The full listing, excluding its pictures, should be printed exactly as it stands.

■ ■ ■ ■ ■

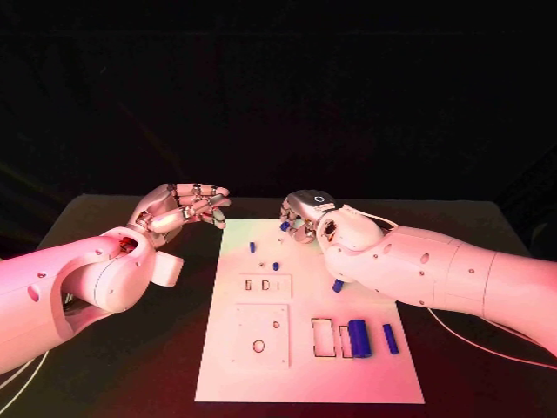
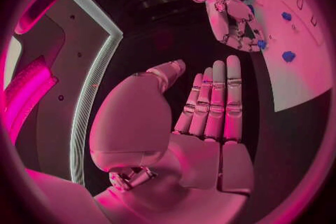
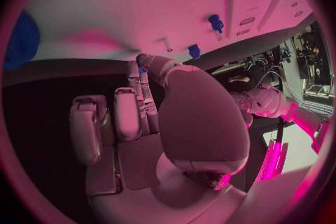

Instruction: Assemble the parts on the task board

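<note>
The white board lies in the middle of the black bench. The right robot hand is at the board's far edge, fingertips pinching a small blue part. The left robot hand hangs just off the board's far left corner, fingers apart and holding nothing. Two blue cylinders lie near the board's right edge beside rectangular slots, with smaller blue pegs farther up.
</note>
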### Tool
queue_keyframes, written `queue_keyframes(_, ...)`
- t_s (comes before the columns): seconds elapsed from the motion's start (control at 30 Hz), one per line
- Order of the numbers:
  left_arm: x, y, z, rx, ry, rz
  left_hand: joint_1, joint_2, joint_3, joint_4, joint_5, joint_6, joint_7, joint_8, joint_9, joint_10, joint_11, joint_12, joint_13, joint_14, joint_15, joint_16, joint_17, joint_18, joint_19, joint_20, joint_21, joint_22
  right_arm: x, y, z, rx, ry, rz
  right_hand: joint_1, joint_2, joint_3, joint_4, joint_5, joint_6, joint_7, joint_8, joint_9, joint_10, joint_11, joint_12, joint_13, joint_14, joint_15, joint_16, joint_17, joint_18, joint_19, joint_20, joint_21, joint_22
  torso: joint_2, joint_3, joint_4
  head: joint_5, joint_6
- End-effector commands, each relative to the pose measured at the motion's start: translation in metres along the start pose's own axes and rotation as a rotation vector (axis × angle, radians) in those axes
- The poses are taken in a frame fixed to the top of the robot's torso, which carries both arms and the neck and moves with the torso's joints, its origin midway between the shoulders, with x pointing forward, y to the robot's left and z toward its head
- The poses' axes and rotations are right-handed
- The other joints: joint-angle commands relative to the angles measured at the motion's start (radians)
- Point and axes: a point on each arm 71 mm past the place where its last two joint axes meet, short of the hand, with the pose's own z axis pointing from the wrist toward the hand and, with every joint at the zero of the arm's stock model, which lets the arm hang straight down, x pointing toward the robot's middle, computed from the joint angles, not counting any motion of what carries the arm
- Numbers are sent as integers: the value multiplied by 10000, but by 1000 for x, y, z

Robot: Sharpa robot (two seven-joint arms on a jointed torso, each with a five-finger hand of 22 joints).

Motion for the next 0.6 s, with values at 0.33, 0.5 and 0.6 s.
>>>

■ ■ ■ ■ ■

> **RESULT OF THIS TASK**:
Instruction: Assemble the parts on the task board

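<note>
The white board lies in the middle of the black bench. The right robot hand is at the board's far edge, fingertips pinching a small blue part. The left robot hand hangs just off the board's far left corner, fingers apart and holding nothing. Two blue cylinders lie near the board's right edge beside rectangular slots, with smaller blue pegs farther up.
</note>
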### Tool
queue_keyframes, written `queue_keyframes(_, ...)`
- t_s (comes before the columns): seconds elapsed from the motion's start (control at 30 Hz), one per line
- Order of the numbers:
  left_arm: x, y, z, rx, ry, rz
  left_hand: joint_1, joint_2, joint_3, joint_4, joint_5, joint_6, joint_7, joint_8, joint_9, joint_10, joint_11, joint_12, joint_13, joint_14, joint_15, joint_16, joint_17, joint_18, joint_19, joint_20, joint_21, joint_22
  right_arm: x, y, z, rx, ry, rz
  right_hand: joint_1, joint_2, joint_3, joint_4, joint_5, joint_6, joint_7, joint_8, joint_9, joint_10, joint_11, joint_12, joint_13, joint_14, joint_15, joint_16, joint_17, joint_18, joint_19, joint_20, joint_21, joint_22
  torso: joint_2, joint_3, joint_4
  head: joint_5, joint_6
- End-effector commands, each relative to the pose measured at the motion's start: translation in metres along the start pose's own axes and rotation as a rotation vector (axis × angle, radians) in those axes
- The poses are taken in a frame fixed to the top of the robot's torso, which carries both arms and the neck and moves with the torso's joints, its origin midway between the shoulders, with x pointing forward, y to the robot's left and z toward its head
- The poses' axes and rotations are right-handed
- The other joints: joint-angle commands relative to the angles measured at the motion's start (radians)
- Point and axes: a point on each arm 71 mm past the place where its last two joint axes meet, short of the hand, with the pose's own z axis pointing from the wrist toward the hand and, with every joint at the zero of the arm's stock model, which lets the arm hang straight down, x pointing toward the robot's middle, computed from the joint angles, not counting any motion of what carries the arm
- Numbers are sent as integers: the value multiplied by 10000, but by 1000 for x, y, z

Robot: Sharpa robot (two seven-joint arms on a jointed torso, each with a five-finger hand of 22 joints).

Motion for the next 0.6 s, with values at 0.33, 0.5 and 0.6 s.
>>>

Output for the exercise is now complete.